> _EXERCISE_
Write out exactly the lines of the entries below from the one holding "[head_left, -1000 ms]" to the one holding "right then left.", inclusive, and leave out all other lines.

[Stored data entries]
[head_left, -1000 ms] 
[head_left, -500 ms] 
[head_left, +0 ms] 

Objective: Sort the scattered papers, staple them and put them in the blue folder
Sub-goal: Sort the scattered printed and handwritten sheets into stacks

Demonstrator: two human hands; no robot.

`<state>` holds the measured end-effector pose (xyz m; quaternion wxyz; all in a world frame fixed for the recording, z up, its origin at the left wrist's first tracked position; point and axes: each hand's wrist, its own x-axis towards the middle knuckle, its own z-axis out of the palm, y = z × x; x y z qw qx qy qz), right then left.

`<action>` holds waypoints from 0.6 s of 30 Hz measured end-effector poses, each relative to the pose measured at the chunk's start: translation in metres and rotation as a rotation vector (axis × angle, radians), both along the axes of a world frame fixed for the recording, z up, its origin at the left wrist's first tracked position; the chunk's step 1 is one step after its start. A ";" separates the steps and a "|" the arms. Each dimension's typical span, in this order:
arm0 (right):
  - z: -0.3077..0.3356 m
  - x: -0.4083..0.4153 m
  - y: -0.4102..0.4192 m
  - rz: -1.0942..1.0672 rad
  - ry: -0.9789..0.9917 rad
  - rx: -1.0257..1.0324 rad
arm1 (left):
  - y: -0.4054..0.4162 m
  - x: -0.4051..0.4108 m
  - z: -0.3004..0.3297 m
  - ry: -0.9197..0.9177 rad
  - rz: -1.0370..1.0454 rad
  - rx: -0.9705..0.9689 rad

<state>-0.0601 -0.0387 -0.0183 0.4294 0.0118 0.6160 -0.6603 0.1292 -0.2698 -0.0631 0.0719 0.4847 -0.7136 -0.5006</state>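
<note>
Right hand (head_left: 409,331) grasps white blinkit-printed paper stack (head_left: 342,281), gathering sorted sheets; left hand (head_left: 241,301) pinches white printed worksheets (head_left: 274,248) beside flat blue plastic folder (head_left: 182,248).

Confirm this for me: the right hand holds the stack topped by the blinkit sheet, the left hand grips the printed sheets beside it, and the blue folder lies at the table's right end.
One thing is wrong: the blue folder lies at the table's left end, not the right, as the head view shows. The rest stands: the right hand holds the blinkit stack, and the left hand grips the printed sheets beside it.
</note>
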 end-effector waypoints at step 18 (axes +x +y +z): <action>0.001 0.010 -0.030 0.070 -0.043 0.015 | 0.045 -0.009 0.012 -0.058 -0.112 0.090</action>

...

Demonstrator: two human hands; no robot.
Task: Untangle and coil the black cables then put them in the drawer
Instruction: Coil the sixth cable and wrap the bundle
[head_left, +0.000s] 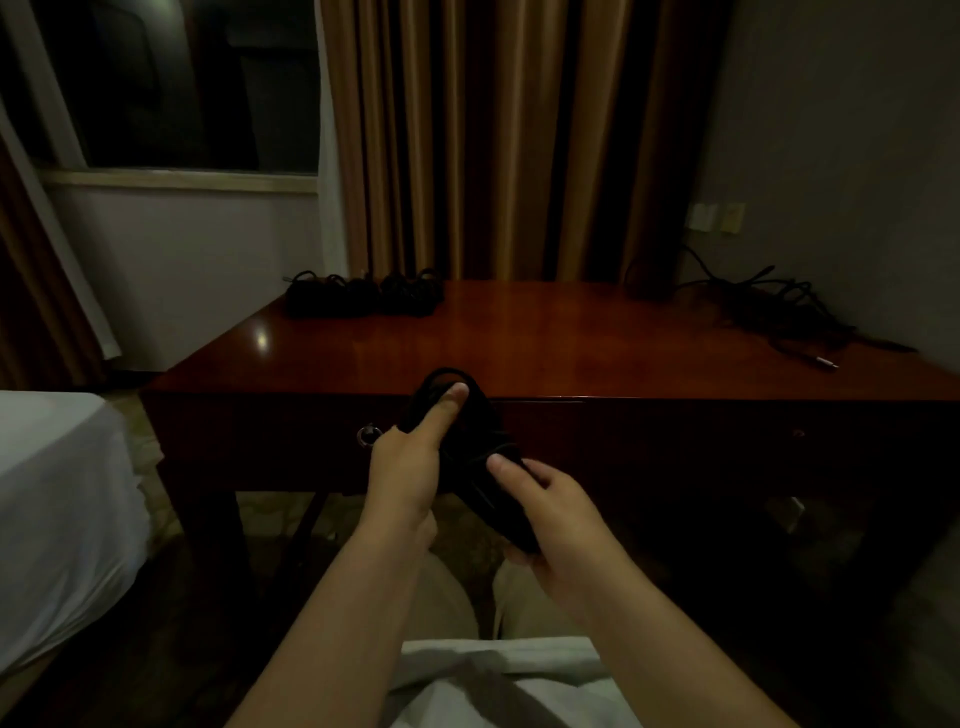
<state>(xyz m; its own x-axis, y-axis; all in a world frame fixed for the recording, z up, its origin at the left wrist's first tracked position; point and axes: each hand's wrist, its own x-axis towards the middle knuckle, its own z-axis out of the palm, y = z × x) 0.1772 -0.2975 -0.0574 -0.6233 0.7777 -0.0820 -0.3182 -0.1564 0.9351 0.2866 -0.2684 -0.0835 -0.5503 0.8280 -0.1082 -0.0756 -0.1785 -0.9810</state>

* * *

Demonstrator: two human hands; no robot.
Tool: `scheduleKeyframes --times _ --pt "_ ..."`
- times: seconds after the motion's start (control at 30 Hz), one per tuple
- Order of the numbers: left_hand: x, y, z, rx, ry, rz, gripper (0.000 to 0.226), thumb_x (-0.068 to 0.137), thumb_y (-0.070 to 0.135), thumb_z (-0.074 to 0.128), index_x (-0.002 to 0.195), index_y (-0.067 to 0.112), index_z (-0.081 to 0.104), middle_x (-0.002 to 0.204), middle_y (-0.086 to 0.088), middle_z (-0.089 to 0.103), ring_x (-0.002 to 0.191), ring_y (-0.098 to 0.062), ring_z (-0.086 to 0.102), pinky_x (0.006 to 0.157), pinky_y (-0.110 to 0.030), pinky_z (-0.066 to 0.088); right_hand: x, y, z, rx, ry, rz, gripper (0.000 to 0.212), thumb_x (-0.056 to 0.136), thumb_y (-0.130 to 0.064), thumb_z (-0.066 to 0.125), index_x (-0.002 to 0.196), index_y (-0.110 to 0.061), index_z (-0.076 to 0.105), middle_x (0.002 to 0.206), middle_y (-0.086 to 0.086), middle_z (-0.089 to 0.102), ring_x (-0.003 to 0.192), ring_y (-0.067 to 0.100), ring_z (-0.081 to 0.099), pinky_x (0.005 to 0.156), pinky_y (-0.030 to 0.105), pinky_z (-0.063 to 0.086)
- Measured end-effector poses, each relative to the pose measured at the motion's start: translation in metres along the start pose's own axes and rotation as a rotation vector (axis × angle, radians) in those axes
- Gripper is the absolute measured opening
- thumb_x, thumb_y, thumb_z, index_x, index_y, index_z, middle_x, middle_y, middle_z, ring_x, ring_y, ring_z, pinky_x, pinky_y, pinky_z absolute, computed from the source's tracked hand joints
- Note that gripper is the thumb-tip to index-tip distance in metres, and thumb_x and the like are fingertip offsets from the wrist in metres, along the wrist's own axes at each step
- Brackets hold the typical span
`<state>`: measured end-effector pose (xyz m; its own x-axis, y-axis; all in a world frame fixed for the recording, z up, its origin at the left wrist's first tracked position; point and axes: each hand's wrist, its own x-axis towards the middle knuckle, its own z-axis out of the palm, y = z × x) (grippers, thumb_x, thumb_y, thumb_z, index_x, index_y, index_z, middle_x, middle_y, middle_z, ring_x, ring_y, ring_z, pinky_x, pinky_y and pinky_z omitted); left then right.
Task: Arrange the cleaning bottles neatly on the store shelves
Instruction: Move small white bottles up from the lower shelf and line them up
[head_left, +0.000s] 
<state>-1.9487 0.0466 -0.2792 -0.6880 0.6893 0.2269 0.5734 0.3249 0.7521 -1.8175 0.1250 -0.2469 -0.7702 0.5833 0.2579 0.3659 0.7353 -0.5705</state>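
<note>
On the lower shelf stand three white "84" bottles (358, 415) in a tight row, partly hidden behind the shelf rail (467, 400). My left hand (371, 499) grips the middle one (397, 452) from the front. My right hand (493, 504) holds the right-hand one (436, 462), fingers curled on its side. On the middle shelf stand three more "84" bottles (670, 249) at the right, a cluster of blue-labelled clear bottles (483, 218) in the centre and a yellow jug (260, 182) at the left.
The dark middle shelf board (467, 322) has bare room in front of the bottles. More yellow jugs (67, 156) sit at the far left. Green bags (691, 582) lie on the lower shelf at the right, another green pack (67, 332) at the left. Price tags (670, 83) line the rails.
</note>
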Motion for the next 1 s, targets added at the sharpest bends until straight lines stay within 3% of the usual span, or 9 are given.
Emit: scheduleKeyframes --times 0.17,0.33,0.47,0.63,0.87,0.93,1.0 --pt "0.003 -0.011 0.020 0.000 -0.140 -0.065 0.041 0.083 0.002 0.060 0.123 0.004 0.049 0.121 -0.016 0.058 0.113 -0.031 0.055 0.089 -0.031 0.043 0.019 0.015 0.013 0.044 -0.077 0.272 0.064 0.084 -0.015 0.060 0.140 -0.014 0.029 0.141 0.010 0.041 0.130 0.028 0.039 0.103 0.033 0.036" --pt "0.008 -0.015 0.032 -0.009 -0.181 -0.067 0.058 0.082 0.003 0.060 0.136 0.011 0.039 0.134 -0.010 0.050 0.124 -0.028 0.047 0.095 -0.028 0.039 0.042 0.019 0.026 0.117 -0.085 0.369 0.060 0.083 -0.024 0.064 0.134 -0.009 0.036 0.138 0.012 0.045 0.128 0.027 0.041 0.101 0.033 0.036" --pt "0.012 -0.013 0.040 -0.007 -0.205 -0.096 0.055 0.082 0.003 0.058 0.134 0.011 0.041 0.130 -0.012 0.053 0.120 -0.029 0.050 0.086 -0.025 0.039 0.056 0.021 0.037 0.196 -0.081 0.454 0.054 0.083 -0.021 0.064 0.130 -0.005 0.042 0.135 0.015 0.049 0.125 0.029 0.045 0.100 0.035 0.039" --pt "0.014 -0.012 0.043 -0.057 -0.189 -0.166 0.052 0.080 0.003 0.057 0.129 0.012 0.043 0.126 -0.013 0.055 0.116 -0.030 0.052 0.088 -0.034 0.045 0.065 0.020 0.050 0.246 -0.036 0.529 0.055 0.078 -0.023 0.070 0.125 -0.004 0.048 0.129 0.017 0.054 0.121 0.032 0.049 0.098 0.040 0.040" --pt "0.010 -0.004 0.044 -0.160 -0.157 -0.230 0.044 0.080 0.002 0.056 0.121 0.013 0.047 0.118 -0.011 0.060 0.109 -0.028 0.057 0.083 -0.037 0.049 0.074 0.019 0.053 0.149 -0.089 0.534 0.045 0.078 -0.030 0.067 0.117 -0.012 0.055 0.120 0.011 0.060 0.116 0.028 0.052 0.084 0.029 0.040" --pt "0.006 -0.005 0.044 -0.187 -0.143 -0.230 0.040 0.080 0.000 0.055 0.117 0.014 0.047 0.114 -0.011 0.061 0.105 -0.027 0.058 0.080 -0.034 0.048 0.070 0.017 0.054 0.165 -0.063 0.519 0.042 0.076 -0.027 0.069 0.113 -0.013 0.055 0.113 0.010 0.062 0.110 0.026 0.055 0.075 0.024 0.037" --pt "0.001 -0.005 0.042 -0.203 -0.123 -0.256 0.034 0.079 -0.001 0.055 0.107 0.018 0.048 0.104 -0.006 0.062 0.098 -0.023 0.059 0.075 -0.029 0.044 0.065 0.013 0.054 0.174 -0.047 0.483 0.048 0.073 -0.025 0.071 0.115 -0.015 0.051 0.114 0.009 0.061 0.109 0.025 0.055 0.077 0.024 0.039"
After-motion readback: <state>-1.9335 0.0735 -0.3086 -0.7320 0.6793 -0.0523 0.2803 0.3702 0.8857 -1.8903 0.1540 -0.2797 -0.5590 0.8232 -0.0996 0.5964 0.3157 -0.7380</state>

> _ANSWER SPACE_
[head_left, -1000 ms] 
[head_left, -500 ms] 
[head_left, +0 ms] 

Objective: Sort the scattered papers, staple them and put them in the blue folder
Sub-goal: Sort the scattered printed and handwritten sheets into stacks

Demonstrator: two human hands; no robot.

`<state>` holds the measured end-effector pose (xyz m; quaternion wxyz; all in a world frame fixed for the recording, z up, its origin at the left wrist's first tracked position; point and axes: each hand's wrist, its own x-axis towards the middle knuckle, its own z-axis out of the palm, y = z × x; x y z qw qx qy qz), right then left.

This response is done.